The European Union is substituting pressure on Israel for dialogue. How else will it be able to continue building schools and solar panels in the occupied territories?

The European Union is one of the most demonized bodies in Israel at the moment, and the hate is no longer coming only from the extreme right. The working assumption in the Israeli mainstream is that the EU is biased against Israel, that it supports different forms of sanctions and boycotts, and that it is trying to isolate Israel and force it to withdraw from the occupied territories.

The truth is entirely different. While the EU might support the two-state solution, and the leaders of its member states are far more committed to two states than the Obama administration, it is also one of the main bodies helping Israel maintain the status quo in the West Bank and Gaza.

The goal of Israel’s policy is maintaining the current reality in the occupied territories, in which Israel effectively rules the West Bank, continues to support settlement growth, enjoys quiet due to security cooperation with the Palestinian Authority and the IDF is able to act freely. All this is done without having to bear the real cost of the occupation, especially since foreign bodies fund the Palestinian Authority, train its police officers, prevent chaos in the refugee camps and maintain civil infrastructure.

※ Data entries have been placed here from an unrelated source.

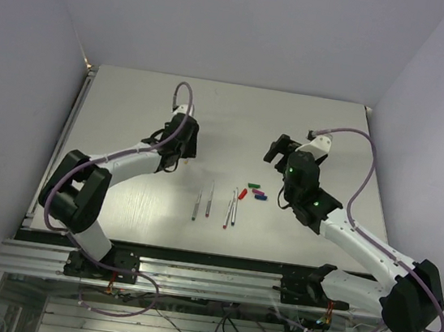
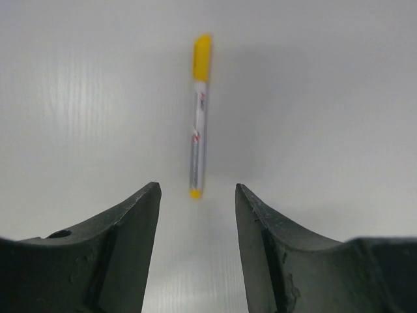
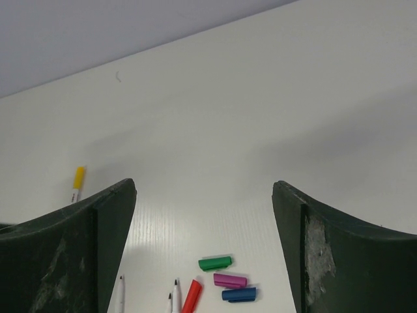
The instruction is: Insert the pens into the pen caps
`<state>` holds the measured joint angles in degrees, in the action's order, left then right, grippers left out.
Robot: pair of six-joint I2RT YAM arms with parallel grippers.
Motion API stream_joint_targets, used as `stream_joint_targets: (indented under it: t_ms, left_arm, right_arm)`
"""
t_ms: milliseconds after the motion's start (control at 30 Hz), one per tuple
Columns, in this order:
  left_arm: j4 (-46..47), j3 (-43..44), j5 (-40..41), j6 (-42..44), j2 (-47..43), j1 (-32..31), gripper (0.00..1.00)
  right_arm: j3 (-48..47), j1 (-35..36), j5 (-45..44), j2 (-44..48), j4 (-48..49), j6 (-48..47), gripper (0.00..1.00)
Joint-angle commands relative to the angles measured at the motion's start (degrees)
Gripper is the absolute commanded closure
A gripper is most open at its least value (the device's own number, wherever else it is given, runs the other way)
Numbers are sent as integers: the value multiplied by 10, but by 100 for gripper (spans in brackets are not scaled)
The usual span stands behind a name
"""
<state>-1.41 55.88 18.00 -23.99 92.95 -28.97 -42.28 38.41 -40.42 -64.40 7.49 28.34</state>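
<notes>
The left pincer [image 2: 197,190] stands half-spread and empty, a yellow-capped pen [image 2: 199,124] just ahead; the right pincer [image 3: 204,189] gapes wide near loose caps [image 3: 229,280].

Yellow pen [image 2: 198,140]: silvery-white barrel, yellow cap [image 2: 202,57] seated on one end, small yellow plug at other end. Lies flat, well left of green cap [image 1: 254,186].

Green cap: short, on its side, empty.

Purple cap [image 1: 258,192]: just beside green cap, on near-right.

Blue cap [image 1: 261,197]: next past purple, continuing staggered row from green cap.

Red cap [image 1: 243,194]: on its side, tilted, just left of green cap.

Four uncapped pens [image 1: 210,199]: flat, roughly parallel, two loose pairs left of green cap and nearer; tips bare.
</notes>
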Motion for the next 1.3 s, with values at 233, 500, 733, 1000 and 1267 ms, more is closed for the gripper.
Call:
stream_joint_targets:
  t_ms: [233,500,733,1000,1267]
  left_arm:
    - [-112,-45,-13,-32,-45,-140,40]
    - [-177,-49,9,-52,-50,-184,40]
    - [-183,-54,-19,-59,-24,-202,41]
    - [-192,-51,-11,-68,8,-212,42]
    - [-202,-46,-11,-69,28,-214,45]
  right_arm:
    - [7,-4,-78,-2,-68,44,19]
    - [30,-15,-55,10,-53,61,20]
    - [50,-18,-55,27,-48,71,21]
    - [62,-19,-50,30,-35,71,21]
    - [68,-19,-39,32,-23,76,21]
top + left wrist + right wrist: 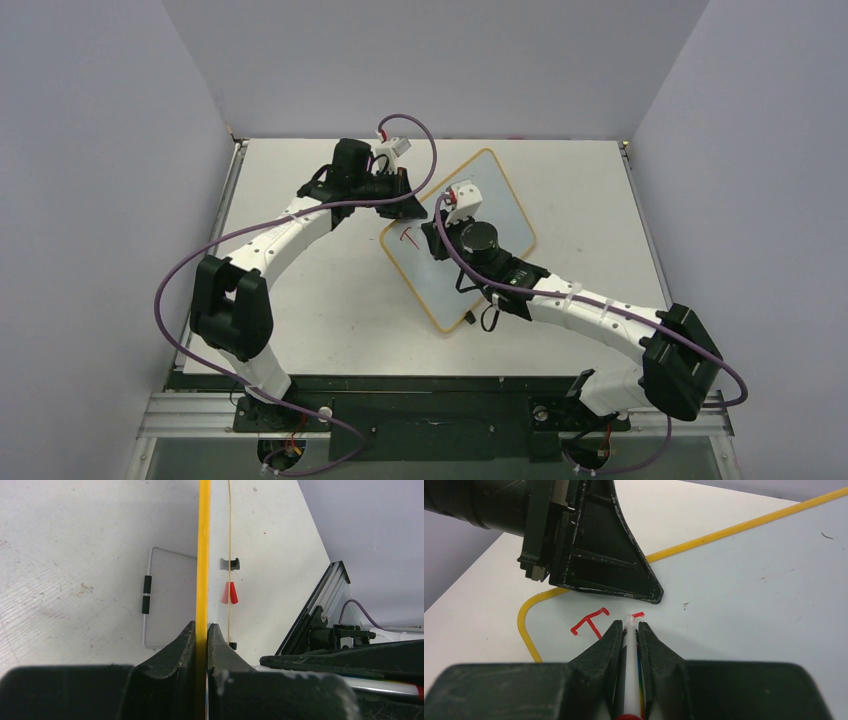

The EU is one of the sustainers of the status quo. In fact, it has built the PA twice — once after Oslo, and once again after Israel destroyed the civil infrastructure in the occupied territories during the Second Intifada. Since then, Israel has taken on less and less responsibility for the civilian population under its rule (except for in Area C of the West Bank, where creeping annexation has become the norm). The vacuum is filled by aid organizations and NGOs — UN development agencies, EU and USAID projects, etc. Their effect goes beyond the financial cost of maintaining the occupation and bleeds into every aspect of Israel’s responsibility for the millions of Palestinians civilians under its authority.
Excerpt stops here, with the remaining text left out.